RRC Idle QoE Reporting With Adaptive Buffer Prioritization
Find Innovative SolutionsGenerate Solutions
Solution Overview
Problem
Current wireless communication networks face challenges in reporting Quality of Experience (QoE) measurements when a User Equipment (UE) is in RRC idle or inactive state, leading to delayed and outdated data due to buffering, which can exceed memory limits and waste network resources.
Innovation Solution
The UE is pre-configured to perform QoE measurements and manage a buffer while in RRC idle or inactive state through pre-configuration from the base station, including priority levels and expiry timers, allowing for adaptive reporting using small data transmission (SDT) or transitioning to RRC connected state based on buffer conditions.

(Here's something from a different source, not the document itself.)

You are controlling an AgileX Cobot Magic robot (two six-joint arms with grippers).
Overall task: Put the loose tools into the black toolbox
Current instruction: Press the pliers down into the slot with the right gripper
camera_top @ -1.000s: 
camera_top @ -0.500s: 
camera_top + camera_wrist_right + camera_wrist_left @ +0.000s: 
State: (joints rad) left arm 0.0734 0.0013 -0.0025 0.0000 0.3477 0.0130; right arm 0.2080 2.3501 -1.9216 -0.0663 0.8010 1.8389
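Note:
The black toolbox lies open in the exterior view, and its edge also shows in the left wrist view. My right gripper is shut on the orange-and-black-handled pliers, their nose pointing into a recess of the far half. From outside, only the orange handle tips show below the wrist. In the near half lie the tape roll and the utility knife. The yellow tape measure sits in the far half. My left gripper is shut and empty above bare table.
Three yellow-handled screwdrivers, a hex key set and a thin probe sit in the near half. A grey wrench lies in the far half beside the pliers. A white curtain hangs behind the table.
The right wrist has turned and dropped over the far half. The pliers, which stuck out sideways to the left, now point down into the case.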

Engineering Contradictions & Design Principles
Engineering Contradiction Analysis
1Reliability
If QoE measurements are buffered while in RRC idle or inactive state, then measurements can be stored for later reporting, but the buffer may exceed memory limits and waste network resources
Solution Approach 1:
The UE is pre-configured with QoE measurement parameters and buffer management policies before entering RRC idle or inactive state. This preliminary configuration enables the UE to autonomously manage QoE measurements and reporting without continuous network control, preventing buffer overflow while ensuring reliable reporting.
Solution Approach 2:
The buffer management mechanism dynamically adjusts based on UE state transitions and network conditions. The UE can adaptively clear or retain QoE measurements in the buffer based on whether it transitions to connected state or remains idle/inactive, optimizing memory usage while maintaining reporting reliability.
2Reliability
If QoE measurements are buffered until UE returns to RRC connected state, then reporting can be performed, but reporting delays occur and data becomes outdated
Solution Approach 1:
The UE performs QoE measurements and prepares reporting actions before potentially transitioning to connected state. The pre-configuration includes reporting criteria and triggers that enable the UE to report QoE measurements promptly when conditions are met, reducing delays while ensuring complete reporting.
Solution Approach 2:
The network receives QoE measurement reports from the UE and can send additional configuration or triggers. This feedback mechanism allows the network to request specific QoE reports or adjust reporting parameters, ensuring timely and relevant QoE data delivery without excessive delays.
3Loss of information
If UE transitions to RRC connected state for QoE reporting, then complete measurements can be reported, but unnecessary RRC signaling and network resources are consumed
Solution Approach 1:
The QoE measurement reporting function is extracted from the mandatory RRC connected state transition. The UE can report QoE measurements using streamlined procedures or pre-configured uplink resources without fully establishing an RRC connected state, reducing signaling overhead while maintaining data completeness.
Solution Approach 2:
The QoE reporting mechanism is designed to work across multiple UE states (idle, inactive, and connected). The same QoE measurement and reporting framework adapts to different RRC states, eliminating the need for state transitions solely for reporting purposes and reducing unnecessary signaling.
Data Source
AI summary
Techniques, described herein, include solutions for managing a buffer in a radio resource control (RRC) idle or RRC inactive state. A user equipment (UE) may be pre-configured by a base station to manage the buffer via RRC signaling while in the RRC connected state. The pre-configuration may additionally configure the UE to perform quality of experience (QoE) measurements in the RRC idle/inactive state. The UE may transition to RRC idle or RRC inactive, perform the QoE measurements, and store results of the QoE measurements in the buffer. During operation, the buffer may become full. Based on the pre-configuration, the UE may be configured to manage the buffer by removing outdated or less prioritized data when necessary.